> **Instructions for the task**:
Take every line from the data that has the word "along" in it.

__________

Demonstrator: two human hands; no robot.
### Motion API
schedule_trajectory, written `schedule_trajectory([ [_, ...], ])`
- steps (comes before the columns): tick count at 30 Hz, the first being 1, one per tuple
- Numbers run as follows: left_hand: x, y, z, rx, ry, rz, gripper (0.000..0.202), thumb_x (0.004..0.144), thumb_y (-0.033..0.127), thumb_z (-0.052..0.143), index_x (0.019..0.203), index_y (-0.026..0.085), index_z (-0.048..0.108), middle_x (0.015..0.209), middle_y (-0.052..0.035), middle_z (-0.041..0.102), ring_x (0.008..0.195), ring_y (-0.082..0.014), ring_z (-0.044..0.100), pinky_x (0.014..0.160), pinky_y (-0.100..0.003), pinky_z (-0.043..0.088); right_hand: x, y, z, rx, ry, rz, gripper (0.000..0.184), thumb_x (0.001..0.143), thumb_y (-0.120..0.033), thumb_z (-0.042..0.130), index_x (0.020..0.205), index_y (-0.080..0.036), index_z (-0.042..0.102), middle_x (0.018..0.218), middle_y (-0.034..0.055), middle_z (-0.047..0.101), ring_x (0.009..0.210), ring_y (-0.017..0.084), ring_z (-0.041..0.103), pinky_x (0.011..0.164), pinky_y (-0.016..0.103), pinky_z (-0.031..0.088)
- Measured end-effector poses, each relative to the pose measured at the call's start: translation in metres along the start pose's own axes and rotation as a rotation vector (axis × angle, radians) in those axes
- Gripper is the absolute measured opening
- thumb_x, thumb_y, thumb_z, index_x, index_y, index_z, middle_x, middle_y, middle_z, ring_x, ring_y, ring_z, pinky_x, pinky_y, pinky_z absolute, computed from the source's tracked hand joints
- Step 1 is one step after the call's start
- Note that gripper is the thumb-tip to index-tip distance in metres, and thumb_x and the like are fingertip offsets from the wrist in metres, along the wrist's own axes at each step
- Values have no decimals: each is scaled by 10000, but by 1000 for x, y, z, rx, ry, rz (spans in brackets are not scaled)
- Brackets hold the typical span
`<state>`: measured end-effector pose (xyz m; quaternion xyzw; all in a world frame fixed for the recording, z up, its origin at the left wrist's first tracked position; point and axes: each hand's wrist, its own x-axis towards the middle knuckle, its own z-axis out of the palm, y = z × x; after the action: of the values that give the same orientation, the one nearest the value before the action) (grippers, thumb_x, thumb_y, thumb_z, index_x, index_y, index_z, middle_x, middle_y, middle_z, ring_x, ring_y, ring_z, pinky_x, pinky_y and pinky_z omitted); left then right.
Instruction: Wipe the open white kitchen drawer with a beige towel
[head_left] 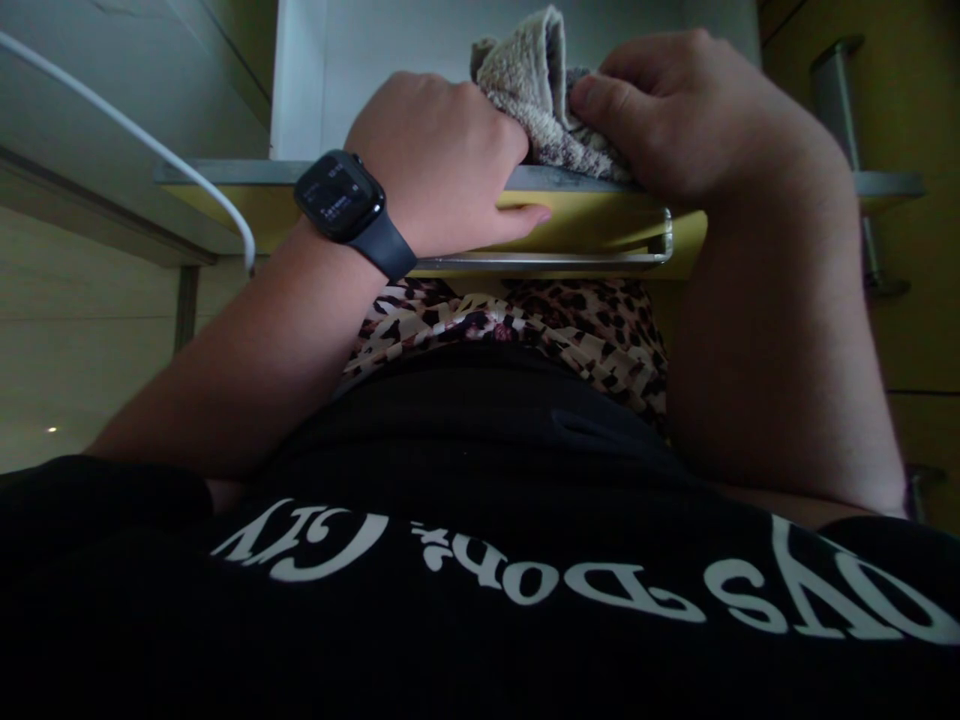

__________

> **Answer area**:
- Measured end-effector poses, each relative to the pose measured at the call's start: translation in metres along the start pose's own axes and rotation as a rotation vector (axis × angle, radians) in those axes
- Note that gripper is the thumb-tip to index-tip distance in metres, and thumb_x and the like are fingertip offsets from the wrist in metres, along the wrist's own axes at each step

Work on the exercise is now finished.